Possible Ricin Find Closes Senate Offices
Posted on: Tuesday, 3 February 2004, 06:00 CST
Three Senate office buildings were closed Tuesday after a suspicious white powder, apparently delivered through the mail system, was found in the Senate majority leader's office. Officials said several preliminary tests - but not all of them - were positive for ricin, a deadly poison.
More definitive test results were expected later Tuesday.
"This is a criminal action," Sen. Bill Frist, R-Tenn., whose staff discovered the white powder in their Dirksen Senate Office Building mailroom, said late Monday.
On Tuesday morning, he said, "Everything's under control. I feel real good."
Dirksen and the other two main Senate office buildings were closed Tuesday as authorities were to remove and test all mail that has been delivered there. Senate officials were hoping that process would take only a day, said one congressional official speaking on condition of anonymity.
The closures were forcing the cancellation of committee meetings scheduled for those buildings. But the Capitol was to remain open with the Senate convening Tuesday morning as scheduled.
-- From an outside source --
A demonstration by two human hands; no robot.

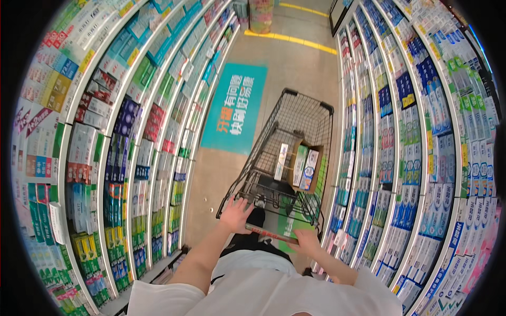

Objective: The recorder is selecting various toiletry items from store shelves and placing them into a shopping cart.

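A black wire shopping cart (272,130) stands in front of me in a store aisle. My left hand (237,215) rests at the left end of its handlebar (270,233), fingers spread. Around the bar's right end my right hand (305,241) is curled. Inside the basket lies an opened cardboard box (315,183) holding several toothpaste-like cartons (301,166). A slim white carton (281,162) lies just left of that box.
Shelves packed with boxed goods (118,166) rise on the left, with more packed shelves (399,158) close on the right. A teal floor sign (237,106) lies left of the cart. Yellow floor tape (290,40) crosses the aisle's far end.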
The Senate continued its session, looking to debate a $317 billion highway bill.
"We're going to go forward with our schedule today," said Sen. Jon Kyl, R-Ariz. "They're in the process of checking the buildings that have been shut shut down."
"The bottom line is that, given what happend before with the anthrax, we just want to take all precautions at this stage just to make sure there's nothing more," Kyl said, emerging from Frist's office Tuesday morning.
On the House side of the Capitol, mail deliveries have been suspended and Capitol Police have advised lawmakers not to open any mail. However, hearings and debate on the House floor were to proceed as usual.
There were no reports of anyone becoming sick from exposure as of Tuesday morning, the congressional official said.
At least 16 people on the floor were decontaminated, and others who might have been in the area were urged to contact Senate officials, Capitol Police Chief Terrance Gainer told reporters at a late Monday night news conference. The decontamination procedure was not explained, but witnesses saw some people emerging into the cold from a van outside the Dirksen building clad only in T-shirts and pants. One wore a white jumpsuit.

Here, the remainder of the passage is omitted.